■ ASSIGNMENT: Using the records below, transcribe word for word the stretch from the line that contains "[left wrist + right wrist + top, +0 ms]" through the line that contains "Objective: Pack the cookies", both end lines included, and nothing else.
Top of DATA SUPPLIED
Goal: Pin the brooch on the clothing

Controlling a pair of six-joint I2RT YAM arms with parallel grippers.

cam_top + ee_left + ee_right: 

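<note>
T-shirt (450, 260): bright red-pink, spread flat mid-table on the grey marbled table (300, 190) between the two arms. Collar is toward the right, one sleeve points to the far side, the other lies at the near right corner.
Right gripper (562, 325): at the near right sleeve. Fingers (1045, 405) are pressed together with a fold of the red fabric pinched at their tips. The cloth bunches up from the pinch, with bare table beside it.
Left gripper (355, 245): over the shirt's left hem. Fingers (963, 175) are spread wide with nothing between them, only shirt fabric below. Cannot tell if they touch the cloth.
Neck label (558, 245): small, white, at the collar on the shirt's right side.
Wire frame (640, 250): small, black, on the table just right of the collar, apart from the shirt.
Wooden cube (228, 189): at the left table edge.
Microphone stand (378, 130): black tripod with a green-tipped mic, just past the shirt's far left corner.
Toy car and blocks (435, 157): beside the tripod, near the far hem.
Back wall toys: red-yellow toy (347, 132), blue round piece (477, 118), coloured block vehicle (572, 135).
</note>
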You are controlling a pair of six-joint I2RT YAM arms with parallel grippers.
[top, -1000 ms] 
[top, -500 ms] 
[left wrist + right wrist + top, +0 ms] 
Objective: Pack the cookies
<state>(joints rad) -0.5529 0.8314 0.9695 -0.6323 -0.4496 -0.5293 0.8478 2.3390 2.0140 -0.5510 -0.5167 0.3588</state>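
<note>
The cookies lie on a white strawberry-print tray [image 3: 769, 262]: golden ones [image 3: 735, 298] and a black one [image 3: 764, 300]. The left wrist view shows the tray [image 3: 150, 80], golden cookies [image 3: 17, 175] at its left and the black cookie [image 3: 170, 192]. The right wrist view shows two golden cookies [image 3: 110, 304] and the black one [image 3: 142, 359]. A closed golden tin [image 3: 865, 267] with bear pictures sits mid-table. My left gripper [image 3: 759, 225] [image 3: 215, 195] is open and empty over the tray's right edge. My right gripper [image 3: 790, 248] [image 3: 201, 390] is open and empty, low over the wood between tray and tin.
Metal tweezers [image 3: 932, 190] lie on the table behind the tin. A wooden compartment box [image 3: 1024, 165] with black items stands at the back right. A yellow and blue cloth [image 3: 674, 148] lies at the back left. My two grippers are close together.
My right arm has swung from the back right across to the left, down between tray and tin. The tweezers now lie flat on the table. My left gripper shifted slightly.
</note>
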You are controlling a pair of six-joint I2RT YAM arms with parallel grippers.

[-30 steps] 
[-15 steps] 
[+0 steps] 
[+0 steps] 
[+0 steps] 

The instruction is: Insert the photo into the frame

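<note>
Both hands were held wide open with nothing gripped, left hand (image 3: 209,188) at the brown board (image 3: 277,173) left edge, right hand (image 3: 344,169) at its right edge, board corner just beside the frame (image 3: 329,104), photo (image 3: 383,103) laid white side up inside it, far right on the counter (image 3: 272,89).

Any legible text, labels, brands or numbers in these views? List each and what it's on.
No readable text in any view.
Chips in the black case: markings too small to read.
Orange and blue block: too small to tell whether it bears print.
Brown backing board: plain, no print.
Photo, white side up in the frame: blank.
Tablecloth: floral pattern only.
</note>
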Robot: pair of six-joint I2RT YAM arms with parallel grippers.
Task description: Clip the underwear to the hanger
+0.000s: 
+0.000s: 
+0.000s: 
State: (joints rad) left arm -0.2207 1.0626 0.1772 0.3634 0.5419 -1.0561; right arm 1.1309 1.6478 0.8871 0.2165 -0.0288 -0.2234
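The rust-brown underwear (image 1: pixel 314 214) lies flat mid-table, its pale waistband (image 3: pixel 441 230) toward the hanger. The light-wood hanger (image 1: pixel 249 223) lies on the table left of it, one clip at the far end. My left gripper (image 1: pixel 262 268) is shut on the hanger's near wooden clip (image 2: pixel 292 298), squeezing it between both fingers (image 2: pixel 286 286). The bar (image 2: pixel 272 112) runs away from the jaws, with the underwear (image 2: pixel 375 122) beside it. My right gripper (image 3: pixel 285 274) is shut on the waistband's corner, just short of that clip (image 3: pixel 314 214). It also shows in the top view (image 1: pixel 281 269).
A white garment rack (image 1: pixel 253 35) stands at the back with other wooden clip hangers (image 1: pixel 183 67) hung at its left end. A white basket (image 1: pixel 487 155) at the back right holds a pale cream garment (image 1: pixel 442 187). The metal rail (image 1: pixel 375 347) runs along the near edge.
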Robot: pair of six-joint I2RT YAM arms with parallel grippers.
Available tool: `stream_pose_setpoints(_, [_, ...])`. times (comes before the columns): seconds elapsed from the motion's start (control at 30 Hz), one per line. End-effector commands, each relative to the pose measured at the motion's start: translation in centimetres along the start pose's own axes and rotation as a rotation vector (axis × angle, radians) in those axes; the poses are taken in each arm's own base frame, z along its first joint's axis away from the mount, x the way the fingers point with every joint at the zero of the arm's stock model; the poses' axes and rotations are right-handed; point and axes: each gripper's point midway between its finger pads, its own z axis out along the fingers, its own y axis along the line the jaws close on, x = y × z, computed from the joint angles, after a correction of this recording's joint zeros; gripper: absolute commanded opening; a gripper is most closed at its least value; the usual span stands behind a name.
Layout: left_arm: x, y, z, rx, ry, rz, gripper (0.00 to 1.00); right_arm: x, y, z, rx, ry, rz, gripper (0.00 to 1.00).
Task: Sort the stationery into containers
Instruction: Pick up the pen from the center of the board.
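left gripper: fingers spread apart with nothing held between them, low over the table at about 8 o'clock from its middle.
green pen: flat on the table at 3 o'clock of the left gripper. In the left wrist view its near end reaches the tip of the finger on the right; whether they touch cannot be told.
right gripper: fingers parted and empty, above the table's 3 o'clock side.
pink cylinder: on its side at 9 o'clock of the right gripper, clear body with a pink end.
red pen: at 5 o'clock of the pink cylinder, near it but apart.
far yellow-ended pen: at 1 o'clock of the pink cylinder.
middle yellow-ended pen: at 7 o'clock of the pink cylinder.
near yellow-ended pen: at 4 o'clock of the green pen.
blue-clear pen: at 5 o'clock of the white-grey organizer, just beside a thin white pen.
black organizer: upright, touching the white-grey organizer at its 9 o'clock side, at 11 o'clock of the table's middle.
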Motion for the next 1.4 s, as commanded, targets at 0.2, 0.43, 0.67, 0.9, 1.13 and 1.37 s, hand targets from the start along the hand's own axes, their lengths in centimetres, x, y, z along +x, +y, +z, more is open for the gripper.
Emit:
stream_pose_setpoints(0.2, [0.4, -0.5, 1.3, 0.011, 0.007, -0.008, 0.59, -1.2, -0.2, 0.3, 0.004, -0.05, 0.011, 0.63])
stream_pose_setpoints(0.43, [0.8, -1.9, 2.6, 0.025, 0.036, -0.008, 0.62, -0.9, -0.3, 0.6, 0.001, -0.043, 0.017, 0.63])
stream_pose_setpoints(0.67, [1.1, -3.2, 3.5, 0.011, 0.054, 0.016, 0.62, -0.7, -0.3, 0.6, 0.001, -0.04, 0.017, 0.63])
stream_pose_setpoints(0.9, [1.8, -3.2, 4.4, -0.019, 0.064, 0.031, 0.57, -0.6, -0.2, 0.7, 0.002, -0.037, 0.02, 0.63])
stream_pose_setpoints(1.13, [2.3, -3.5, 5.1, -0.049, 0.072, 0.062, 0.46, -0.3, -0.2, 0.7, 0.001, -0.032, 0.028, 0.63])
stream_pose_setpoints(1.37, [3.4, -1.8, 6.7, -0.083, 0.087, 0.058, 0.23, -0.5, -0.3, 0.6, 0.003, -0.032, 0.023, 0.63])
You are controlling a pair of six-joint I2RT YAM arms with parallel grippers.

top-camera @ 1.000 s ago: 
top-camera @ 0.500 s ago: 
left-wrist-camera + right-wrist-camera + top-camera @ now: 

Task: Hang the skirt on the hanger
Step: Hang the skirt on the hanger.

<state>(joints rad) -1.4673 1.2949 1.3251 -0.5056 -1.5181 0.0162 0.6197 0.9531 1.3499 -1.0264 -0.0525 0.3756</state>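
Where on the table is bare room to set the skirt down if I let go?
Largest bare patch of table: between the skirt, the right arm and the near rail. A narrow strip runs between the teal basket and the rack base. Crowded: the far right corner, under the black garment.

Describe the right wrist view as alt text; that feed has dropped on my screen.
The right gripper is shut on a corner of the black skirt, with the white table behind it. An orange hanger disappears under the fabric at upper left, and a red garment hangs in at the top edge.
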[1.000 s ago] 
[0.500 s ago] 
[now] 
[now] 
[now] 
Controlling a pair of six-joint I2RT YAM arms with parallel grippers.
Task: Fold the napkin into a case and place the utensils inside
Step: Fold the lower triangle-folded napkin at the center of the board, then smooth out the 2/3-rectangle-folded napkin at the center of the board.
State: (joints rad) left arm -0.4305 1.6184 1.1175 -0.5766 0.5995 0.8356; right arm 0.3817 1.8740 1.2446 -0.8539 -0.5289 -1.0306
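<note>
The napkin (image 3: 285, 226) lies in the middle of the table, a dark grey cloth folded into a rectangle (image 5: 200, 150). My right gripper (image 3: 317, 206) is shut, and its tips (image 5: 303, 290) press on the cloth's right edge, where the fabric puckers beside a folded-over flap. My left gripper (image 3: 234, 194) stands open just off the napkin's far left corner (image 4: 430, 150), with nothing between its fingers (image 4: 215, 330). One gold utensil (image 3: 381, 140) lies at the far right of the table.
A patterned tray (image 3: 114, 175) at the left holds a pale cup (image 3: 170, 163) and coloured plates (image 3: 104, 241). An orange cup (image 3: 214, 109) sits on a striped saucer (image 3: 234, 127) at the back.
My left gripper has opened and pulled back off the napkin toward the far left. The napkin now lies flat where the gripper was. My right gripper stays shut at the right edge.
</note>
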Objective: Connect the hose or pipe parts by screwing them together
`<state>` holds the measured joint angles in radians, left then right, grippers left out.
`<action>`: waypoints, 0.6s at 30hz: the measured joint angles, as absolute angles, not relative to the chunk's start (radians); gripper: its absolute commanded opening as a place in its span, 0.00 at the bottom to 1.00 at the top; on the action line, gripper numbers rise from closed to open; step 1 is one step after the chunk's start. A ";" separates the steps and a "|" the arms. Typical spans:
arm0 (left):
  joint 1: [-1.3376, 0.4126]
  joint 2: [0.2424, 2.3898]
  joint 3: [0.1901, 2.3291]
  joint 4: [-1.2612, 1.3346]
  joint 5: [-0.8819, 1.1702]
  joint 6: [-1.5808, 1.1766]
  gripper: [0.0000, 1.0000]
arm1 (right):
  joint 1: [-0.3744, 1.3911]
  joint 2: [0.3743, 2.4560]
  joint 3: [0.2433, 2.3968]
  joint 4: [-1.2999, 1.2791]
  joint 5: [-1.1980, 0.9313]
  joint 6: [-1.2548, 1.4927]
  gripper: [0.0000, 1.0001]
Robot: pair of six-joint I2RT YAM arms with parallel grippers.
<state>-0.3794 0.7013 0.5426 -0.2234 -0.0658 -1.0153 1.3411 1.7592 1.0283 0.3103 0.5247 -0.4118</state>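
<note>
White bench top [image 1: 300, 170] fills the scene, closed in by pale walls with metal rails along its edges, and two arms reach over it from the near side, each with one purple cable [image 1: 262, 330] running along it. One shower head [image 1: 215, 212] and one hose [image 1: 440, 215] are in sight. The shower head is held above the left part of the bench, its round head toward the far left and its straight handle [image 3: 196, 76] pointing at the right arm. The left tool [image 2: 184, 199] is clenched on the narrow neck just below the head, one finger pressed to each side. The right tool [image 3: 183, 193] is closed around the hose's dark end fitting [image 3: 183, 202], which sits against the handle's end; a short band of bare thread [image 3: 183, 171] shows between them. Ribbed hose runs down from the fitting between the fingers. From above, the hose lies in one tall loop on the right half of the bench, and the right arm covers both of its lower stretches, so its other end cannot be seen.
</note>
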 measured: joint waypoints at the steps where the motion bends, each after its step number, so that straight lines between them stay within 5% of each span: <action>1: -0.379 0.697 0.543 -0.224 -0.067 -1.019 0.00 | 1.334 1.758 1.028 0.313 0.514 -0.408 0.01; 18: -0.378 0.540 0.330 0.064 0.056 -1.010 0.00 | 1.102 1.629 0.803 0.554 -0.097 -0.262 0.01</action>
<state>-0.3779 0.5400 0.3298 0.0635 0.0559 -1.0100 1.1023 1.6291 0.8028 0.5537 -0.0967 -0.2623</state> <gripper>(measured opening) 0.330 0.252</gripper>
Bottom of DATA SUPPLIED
■ EXERCISE OUTPUT:
[left wrist + right wrist + top, +0 ms] 
Objective: Pack the cookies

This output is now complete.